Coming last of all to the greatest wonder of the Piazza, it is really with surprise you find the Campanile so beautiful, perhaps the most beautiful tower of Italy. It is like a lily leaning in the wind, it is like the slanting horn of an unicorn, it is like an ivory Madonna that the artist has not had the heart to carve since the ivory was so fair. Begun in 1174, it was designed by Bonannus. He made it all of white marble, which has faded now to the colour of old ivory. Far away at the top of the tower live the great bells, and especially La Pasquareccia, [ [61] ] founded in 1262, stamped with a relief of the Annunciation, for it used to ring the Ave. I think there can be no reasonable doubt that the lean of the Tower is due to some terrible accident which befell it after the third gallery had been built, for the fourth gallery, added in 1204 by Benenabo, begins to rectify the sinking; the rest, built in 1260, continues to throw the weight from the lower to the higher side. As we know, the whole Piazza was a marsh, and just as the foundations of the Tower of S. Niccolò have given a little, so these sank much earlier, offering an unique opportunity to a barbarian architect. There is, as has been often very rightly said, no such thing as a freak in Italian art: its aim was beauty, very simple and direct; nowhere in all its history will you find a grotesque such as this. It is strange that a northerner, William of Innspruck, finished the Tower the fifth storey in 1260; and it may well be that this Teuton brought to the work something of a natural delight in such a thing as this, and contrived to finish it, instead of beginning again. It seems necessary to add that the tower would be more beautiful if it were perfectly upright.

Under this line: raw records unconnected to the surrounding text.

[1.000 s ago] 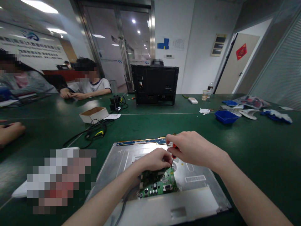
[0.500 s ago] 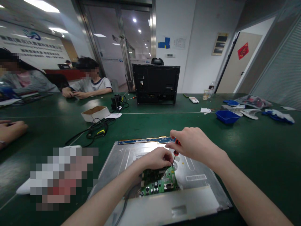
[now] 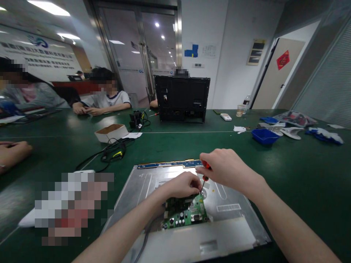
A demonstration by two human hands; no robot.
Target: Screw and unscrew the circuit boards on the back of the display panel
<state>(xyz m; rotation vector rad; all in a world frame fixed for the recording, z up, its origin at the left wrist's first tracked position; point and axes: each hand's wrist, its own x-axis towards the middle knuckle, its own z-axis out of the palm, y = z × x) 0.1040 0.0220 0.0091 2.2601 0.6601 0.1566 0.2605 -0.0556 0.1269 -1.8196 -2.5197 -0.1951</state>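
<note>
My right hand [image 3: 222, 164] is closed round the red and black handle of a screwdriver [image 3: 205, 178], held tilted with its shaft pointing down. The tip meets the upper right corner of a green circuit board [image 3: 189, 213]. My left hand [image 3: 188, 184] is closed, its fingertips pinched beside that tip; whatever is between them is hidden. Under both hands lies the metal back of a display panel [image 3: 230, 199], with the board on its middle. Along the panel's far edge runs a narrow blue circuit strip [image 3: 170, 164]. A grey cable [image 3: 145, 239] comes out near the board's left side.
On the green table [image 3: 170, 146] stand a black monitor housing [image 3: 182, 98], a white open box [image 3: 111, 134] and a blue tray [image 3: 265, 136]. Black cables [image 3: 115, 149] lie left of the panel. Gloves [image 3: 325, 134] lie far right. A co-worker's hand [image 3: 16, 153] rests at the left.
The view has shifted slightly. My right hand has turned a little about the screwdriver's handle, while the tip stays at the board's corner. My left hand keeps its place.
</note>
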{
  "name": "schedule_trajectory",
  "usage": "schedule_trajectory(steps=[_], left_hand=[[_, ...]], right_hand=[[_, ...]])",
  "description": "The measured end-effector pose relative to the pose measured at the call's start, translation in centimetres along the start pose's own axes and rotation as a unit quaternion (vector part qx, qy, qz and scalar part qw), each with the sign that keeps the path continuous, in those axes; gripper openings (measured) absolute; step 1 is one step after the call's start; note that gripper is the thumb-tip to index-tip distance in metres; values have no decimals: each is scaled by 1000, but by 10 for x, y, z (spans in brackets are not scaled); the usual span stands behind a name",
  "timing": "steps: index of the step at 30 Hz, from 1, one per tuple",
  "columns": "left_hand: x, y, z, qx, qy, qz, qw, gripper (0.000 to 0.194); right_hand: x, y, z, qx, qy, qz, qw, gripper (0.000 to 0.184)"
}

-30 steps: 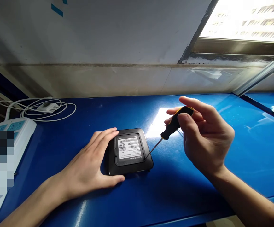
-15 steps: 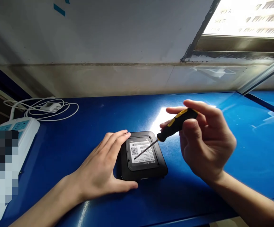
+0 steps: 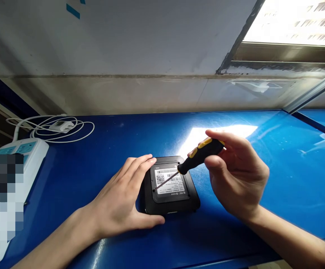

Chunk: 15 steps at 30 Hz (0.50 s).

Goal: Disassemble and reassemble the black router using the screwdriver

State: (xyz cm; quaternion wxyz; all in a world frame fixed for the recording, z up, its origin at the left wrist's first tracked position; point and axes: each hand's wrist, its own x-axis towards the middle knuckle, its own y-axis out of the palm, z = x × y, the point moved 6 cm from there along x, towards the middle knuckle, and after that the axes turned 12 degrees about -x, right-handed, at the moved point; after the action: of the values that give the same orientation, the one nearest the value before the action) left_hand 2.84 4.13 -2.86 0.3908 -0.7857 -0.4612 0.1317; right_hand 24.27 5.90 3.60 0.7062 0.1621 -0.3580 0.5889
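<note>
A flat black electronics box (image 3: 193,203) lies on the blue tabletop, label side up. Its white label (image 3: 176,188) carries a QR code and barcodes, with dark screw holes around it. My left hand (image 3: 120,196) grips the box's left side, fingers along the far-left edge and thumb by the near edge. In my right hand (image 3: 236,175) is a screwdriver (image 3: 200,156) with a black and yellow handle, held between thumb and fingers. Its thin shaft slants down to the left across the label, and the tip is at the hole near the label's lower left corner.
At the left stands a white power strip (image 3: 40,149), partly covered by a pixelated patch. Behind it a white charger (image 3: 63,126) lies among coiled cable on the blue tabletop (image 3: 117,136). A wall runs along the back, with a metal post (image 3: 313,89) at the right.
My right hand has moved left and slightly down with the screwdriver. The tip has shifted from over the label to the lower-left hole. My left hand keeps its grip on the box.
</note>
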Motion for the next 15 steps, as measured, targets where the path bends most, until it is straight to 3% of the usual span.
schedule_trajectory(steps=[5, 10, 15], left_hand=[[0, -1, 1, 1, -7, -3, 1000, 112], [0, -1, 1, 0, -9, 4, 1000, 111], [-1, -1, 0, 7, -4, 3, 1000, 113]], right_hand=[[-5, 6, -10, 50, 77, 50, 995, 30], [-2, 6, -5, 35, 30, 32, 998, 26], [-4, 8, -9, 62, 67, 78, 993, 29]])
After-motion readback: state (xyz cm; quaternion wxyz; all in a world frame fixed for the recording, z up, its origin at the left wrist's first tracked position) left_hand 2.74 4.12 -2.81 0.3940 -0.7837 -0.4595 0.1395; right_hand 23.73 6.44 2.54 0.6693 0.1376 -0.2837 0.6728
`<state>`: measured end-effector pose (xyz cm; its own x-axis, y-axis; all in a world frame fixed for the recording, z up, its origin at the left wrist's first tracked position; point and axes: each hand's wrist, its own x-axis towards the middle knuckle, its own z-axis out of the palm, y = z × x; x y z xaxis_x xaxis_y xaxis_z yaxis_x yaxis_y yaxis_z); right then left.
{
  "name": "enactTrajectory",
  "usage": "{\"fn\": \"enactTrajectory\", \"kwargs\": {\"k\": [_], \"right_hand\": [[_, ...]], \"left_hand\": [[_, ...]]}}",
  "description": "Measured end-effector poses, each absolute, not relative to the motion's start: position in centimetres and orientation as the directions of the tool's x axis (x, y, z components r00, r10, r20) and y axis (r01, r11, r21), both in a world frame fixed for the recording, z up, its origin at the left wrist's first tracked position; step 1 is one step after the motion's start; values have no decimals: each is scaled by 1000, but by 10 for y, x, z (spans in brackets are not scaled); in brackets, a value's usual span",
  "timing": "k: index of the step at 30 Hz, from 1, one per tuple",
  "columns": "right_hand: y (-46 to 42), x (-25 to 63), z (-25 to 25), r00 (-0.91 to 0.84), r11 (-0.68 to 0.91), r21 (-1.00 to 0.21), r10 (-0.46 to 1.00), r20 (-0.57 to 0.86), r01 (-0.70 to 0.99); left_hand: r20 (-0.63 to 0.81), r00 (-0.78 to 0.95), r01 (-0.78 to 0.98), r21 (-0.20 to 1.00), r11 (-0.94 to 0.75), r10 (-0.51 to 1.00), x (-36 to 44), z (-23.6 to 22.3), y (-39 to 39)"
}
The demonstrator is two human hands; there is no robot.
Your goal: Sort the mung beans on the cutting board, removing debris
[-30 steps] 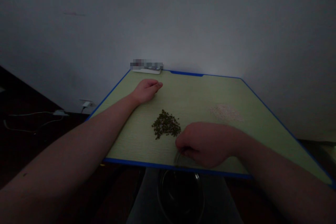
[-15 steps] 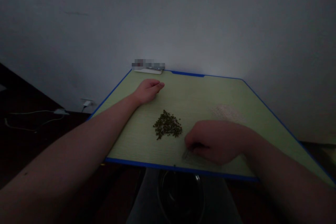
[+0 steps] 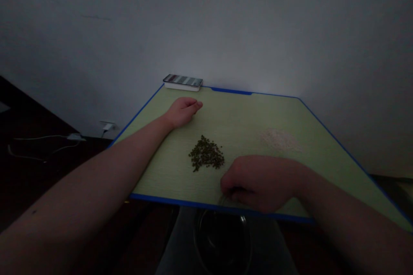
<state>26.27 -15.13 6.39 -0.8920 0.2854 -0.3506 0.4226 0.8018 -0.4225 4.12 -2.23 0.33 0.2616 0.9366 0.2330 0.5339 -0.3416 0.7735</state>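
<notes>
My left hand [image 3: 184,111] rests on the light green tabletop, fingers curled in and thumb laid along them; nothing shows in it. My right hand [image 3: 260,182] is closed in a pinch close to the near edge. A thin, faintly shiny thing [image 3: 222,200] sticks out below its fingertips, too dark and blurred to name. Left of that hand lies a loose heap of small dark green beans or seeds [image 3: 206,153]. Beyond its wrist is a flat spread of pale grains [image 3: 280,139], like rice. Below the table edge, between my legs, is a round, dark, shiny-rimmed bowl [image 3: 222,242].
The tabletop [image 3: 238,116] has a blue rim. A phone [image 3: 183,80] lies on a white box [image 3: 182,87] at its far left corner, by the grey wall [image 3: 258,30]. On the left, a plug [image 3: 107,127] and white cables [image 3: 75,137] are near the floor.
My right hand has moved slightly left and toward me, bringing the thin thing to the table's near edge. My left hand and both heaps look the same.
</notes>
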Motion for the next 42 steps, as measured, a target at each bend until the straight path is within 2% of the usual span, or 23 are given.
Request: {"fn": "enactTrajectory", "kwargs": {"k": [7, 14, 17, 22, 30, 42], "right_hand": [[-144, 270, 68, -870, 775, -413, 357, -340, 479], [-148, 266, 66, -872, 747, -484, 266, -412, 456], [-150, 265, 66, -882, 776, -461, 251, -399, 430], [-148, 268, 70, -892, 821, -372, 332, -308, 434], [-134, 283, 77, -882, 750, -463, 412, -231, 472], [-121, 292, 70, -836, 719, -428, 493, -241, 548]], "left_hand": [[234, 268, 535, 770, -346, 935, 42, 3, -22], [234, 270, 536, 769, -347, 934, 42, 4, -22], [245, 276, 539, 761, -360, 930, 42, 4, -22], [230, 268, 540, 768, -344, 936, 41, 3, -21], [235, 272, 537, 768, -350, 933, 41, 2, -21], [258, 285, 540, 753, -377, 923, 41, 3, -21]]}}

The Piazza del Duomo is full of interest. Almost opposite the Campanile, at the corner of the Via S. Maria, is the Casa dei Trovatelli. It was here, as I suppose, [ [62] ] that the Pisans built that hospital and chapel to S. Giorgio after the great day of Montecatini. [ [63] ] Not far away, behind the Via Torelli in Via Arcevescovado, is the archbishop's palace, with a fine courtyard. If we follow the Via Torelli a little, we pass, on the right, the Oratory of S. Ranieri, the patron saint of Pisa, where there is a crucifix by Giunta Pisano which used to hang in the kitchen of the Convent of S. Anna, [ [64] ] not far away, where Emilia Viviani was "incarcerated," as Shelley says. Close by are the few remains of the Baths of Hadrian. At the corner we pass into Via S. Anna, and then, taking the first turning to the left, we come into the great Piazza di S. Caterina, before the church of that name. Built in the thirteenth century, it has a fine Pisan façade, but the church is now closed and the convent has become a boys' school. Passing through the shady Piazza under the plane-trees, we come into the Via S. Lorenzo, and then, turning to the right into Vicolo del Ruschi, we come into a Piazza out of which opens the Piazza di S. Francesco. S. Francesco fell on evil days, and was altogether desecrated, but is now in the hands of the Franciscans again. This is well, for the whole church, founded in 1211, and not the Campanile only, is said to be by Niccolò Pisano. [ [65] ] Behind it, in the old convent, is the Museo.